#### [Activity]
Find every line in the records below that holds the word "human", and copy it out.

=====

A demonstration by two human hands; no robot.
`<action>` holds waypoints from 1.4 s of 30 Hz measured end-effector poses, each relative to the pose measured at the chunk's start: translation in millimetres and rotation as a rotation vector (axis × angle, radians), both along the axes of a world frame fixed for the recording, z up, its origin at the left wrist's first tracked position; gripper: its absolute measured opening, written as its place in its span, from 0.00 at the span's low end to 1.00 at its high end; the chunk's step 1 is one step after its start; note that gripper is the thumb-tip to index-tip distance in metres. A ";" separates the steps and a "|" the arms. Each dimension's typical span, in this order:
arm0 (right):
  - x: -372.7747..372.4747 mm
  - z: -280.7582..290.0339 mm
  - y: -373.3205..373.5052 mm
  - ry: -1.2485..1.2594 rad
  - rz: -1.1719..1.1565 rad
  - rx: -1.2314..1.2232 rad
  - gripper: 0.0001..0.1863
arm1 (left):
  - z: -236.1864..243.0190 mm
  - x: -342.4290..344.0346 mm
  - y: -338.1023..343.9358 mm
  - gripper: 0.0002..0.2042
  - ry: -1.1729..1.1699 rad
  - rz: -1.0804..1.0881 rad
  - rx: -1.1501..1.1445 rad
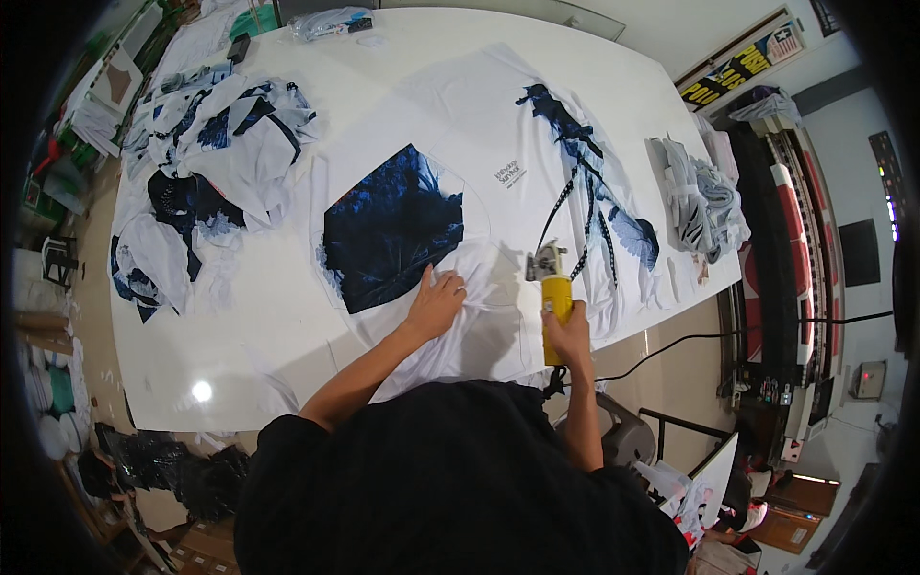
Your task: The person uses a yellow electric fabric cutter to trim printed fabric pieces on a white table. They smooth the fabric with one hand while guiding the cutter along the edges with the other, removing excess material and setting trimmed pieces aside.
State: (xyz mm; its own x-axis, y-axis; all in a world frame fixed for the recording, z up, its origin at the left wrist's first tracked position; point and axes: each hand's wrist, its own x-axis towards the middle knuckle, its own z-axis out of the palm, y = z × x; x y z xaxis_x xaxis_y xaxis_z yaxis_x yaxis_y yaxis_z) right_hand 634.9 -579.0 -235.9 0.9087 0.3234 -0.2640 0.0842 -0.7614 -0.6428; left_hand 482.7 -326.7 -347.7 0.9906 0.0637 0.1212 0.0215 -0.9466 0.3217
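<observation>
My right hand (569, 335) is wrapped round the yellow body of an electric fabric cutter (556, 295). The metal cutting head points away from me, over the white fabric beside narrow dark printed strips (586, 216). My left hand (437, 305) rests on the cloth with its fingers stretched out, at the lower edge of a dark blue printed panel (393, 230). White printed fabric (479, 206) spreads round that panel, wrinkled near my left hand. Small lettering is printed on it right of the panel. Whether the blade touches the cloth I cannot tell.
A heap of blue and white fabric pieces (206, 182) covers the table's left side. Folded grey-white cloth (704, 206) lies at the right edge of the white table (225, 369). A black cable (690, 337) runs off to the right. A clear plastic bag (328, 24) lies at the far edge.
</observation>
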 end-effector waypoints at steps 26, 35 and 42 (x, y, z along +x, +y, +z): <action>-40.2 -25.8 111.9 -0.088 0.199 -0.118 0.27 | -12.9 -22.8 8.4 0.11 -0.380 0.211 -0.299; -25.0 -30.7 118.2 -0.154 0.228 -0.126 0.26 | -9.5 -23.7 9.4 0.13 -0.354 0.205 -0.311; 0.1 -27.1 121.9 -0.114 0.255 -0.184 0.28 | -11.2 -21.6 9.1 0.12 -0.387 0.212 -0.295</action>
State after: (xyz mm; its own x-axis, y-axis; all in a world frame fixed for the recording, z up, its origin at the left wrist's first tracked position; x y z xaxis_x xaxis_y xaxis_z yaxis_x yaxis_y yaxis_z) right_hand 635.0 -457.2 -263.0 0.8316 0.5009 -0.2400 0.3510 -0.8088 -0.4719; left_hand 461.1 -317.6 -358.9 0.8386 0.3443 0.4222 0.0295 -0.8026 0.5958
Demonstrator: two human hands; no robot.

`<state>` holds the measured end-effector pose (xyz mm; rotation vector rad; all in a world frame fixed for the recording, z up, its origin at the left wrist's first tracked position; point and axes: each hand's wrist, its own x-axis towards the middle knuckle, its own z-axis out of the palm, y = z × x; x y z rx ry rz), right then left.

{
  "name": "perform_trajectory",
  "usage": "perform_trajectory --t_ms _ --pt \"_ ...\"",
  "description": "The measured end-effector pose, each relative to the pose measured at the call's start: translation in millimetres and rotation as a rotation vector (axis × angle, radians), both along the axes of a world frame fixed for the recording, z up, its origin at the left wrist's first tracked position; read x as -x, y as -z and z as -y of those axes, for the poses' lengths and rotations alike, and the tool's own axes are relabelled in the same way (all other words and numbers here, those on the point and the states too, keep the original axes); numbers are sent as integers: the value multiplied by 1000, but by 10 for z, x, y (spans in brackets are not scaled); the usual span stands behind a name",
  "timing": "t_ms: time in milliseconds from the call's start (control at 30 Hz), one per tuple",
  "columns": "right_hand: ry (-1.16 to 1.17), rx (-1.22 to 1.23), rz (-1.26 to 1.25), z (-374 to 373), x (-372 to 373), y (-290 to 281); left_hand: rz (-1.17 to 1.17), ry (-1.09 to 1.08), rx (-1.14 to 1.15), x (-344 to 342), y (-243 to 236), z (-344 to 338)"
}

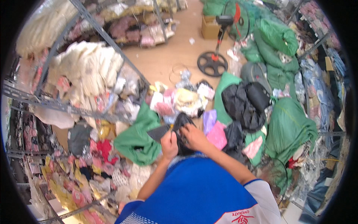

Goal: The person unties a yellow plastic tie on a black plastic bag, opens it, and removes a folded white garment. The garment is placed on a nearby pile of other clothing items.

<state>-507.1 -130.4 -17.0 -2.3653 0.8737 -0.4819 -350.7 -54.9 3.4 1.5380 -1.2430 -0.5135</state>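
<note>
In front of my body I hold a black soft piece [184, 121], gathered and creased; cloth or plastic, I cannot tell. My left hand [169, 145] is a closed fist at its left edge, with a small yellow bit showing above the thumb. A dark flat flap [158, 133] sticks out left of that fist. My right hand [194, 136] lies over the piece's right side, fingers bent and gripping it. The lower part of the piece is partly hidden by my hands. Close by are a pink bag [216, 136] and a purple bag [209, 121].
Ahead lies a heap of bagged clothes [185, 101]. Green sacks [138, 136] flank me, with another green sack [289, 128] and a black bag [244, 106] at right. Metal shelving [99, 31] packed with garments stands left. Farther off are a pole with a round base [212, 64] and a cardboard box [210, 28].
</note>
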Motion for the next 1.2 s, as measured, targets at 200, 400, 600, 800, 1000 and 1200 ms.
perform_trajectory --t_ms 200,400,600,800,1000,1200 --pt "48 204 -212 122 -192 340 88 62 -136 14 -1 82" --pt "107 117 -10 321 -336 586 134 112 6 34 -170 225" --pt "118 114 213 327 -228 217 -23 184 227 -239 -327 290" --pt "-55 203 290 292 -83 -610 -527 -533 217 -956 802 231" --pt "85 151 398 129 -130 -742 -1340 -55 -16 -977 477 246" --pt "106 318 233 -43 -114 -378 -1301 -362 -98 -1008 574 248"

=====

#### [Answer space]
A demonstration by two human hands; no robot.
Demonstrator: two human hands; no robot.

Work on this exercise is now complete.